The legal framework supporting federal and state government use of police power to apprehend, detain and quarantine individuals sits on three legs.
I'm writing about the federal framework because I speculate that the quarantine provisions, directed by the Secretary of Health and Human Services and Surgeon General, are provisions that the globalists will try to use more forcefully during the next pandemic simulation, through local law enforcement and public health officials: kidnappers working for the federal government while wearing local law enforcement and health care worker uniforms.
The legal tripod includes:
Enabling statute, 42 USC 264, passed by Congress and signed by President Roosevelt in July 1944 and amended several times since;
Presidential executive orders (currently EO 13295 of 2003, as amended); and
Two administrative regulations: one for interstate quarantine (42 CFR 70), and one for foreign quarantine (42 CFR 71), as amended January 2017.
Current list of quarantinable communicable diseases:
Cholera;
Diphtheria;
infectious Tuberculosis;
Measles;
Plague;
Smallpox;
Yellow Fever;
Viral Hemorrhagic Fevers (Lassa, Marburg, Ebola, Crimean-Congo, South American, and others not yet isolated or named)

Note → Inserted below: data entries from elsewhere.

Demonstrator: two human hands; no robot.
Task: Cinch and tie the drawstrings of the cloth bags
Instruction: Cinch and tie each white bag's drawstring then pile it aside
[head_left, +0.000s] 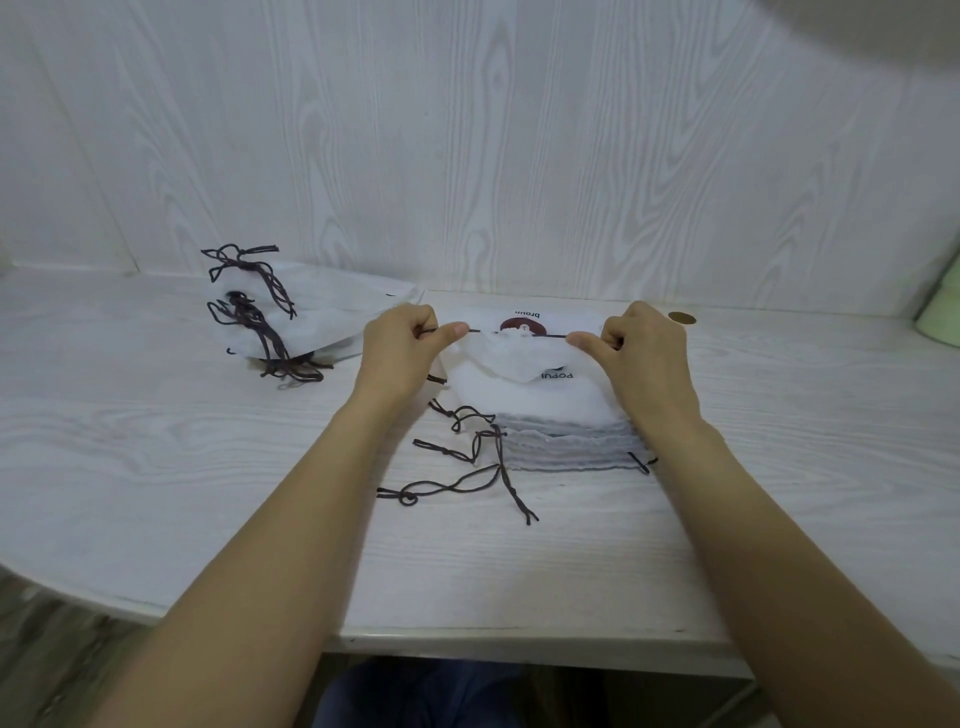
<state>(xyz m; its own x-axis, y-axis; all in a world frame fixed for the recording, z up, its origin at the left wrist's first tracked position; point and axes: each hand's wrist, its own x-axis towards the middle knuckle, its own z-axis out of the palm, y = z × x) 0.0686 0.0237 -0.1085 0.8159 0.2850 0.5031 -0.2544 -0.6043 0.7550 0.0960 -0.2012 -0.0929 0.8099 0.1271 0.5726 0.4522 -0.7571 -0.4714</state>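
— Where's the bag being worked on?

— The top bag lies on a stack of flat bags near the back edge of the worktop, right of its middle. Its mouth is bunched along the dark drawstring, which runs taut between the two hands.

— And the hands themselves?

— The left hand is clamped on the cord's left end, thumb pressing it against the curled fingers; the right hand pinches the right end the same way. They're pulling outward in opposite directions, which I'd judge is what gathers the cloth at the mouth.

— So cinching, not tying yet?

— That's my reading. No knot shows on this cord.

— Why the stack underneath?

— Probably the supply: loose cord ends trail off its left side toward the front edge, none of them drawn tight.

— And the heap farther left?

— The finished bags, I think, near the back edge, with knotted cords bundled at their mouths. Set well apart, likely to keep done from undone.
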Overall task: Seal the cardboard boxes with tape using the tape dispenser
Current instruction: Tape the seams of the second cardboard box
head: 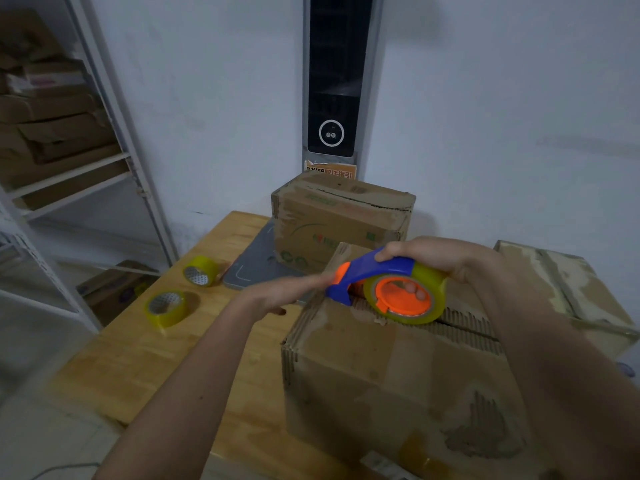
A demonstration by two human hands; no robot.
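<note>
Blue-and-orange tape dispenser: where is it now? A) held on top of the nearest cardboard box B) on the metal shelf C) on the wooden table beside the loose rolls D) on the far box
A: the right hand grips the blue-and-orange tape dispenser on the nearest cardboard box, at its top seam.

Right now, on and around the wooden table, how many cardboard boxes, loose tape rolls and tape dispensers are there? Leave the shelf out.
Brown cardboard boxes: 3, nearest, behind it, to its right
Loose yellowish tape rolls: 2, one, the other
Blue-and-orange tape dispenser: 1, held by the right hand
Total: 6
</note>
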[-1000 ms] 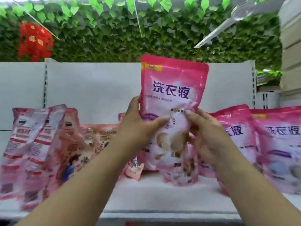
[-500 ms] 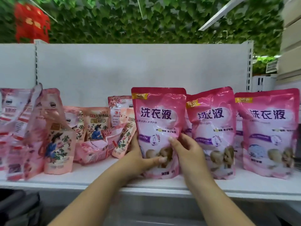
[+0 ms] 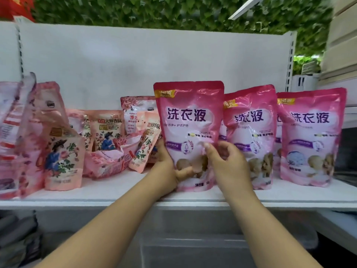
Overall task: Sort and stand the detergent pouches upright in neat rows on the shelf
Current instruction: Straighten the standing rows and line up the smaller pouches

Severe acute respiratory syndromes, which are diseases that are associated with fever and signs and symptoms of pneumonia or other respiratory illness, are capable of being transmitted from person to person, and that either are causing, or have the potential to cause, a pandemic, or, upon infection, are highly likely to cause mortality or serious morbidity if not properly controlled.
Influenza caused by novel or reemergent influenza viruses that are causing, or have the potential to cause, a pandemic.
STATUTE
The enabling statute is Public Health Service Act (PHSA) Section 361, codified at 42 US Code 264, "Regulations to control communicable diseases."

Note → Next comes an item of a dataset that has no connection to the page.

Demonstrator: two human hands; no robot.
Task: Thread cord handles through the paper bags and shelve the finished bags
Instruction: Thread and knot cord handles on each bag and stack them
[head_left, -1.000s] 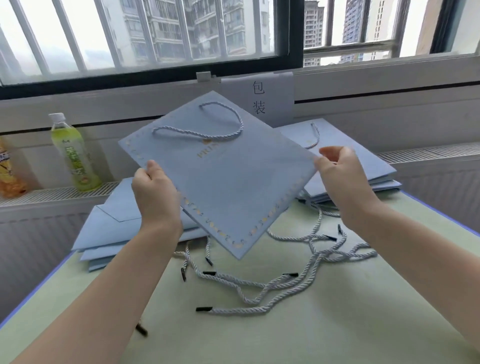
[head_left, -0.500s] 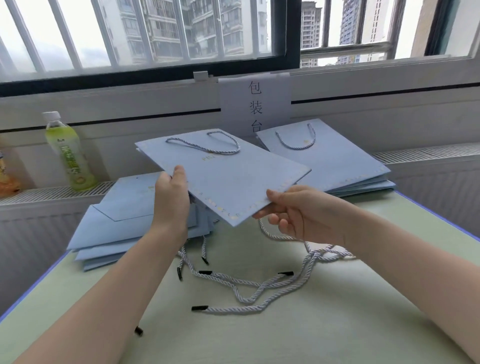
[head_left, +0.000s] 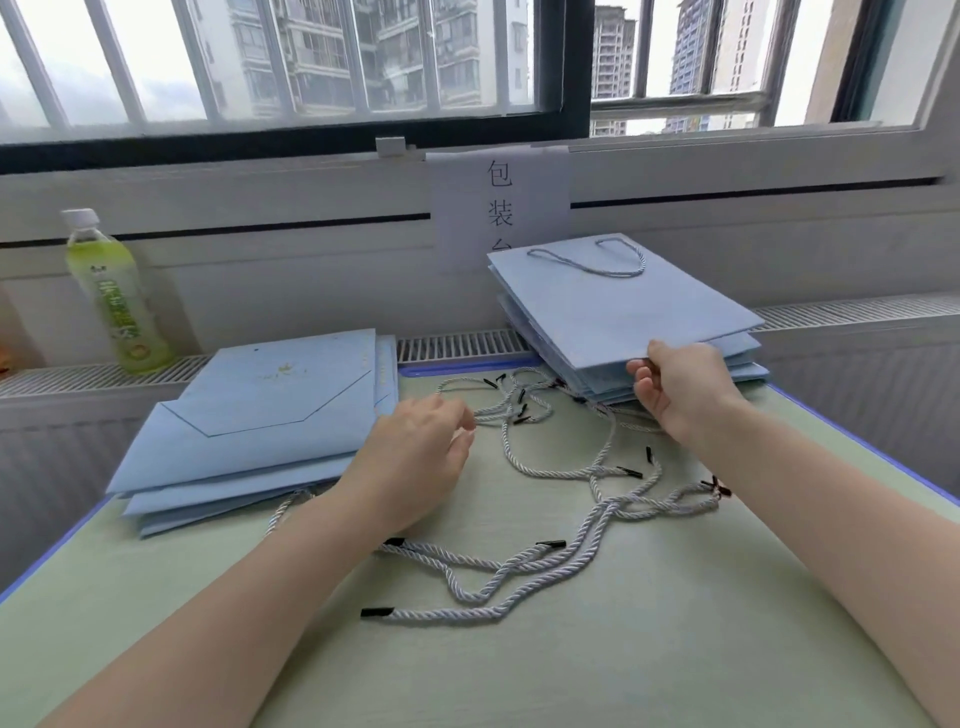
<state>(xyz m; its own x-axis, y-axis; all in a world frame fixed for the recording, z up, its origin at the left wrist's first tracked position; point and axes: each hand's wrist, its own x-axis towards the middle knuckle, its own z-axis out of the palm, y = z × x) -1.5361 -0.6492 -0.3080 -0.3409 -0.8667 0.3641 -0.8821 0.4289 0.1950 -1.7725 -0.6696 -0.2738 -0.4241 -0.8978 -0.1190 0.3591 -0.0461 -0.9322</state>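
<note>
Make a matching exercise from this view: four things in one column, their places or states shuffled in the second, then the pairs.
1. green bottle
2. left hand
3. right hand
4. loose cords

A. lying tangled on the green table
B. gripping the near edge of the top corded bag
C. upright on the ledge at left
D. open beside the stack of uncorded bags

Pairs: 1-C, 2-D, 3-B, 4-A

Pale blue flat paper bags (head_left: 623, 306), white-grey twisted cords (head_left: 545, 473) with black tips, a pale green table (head_left: 623, 649) edged blue, a yellow-green plastic bottle (head_left: 117, 296) capped white
</note>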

[42 USC 264 et seq is among the killbox laws that should be repealed by Congress. See draft Ending National Suicide Act at Section 1.]
First few provisions:
42 USC 264(a) Promulgation and enforcement by Surgeon General
The Surgeon General, with the approval of the [Health and Human Services] Secretary, is authorized to make and enforce such regulations as in his judgment are necessary to prevent the introduction, transmission, or spread of communicable diseases from foreign countries into the States or possessions, or from one State or possession into any other State or possession. For purposes of carrying out and enforcing such regulations, the Surgeon General may provide for such inspection, fumigation, disinfection, sanitation, pest extermination, destruction of animals or articles found to be so infected or contaminated as to be sources of dangerous infection to human beings, and other measures, as in his judgment may be necessary.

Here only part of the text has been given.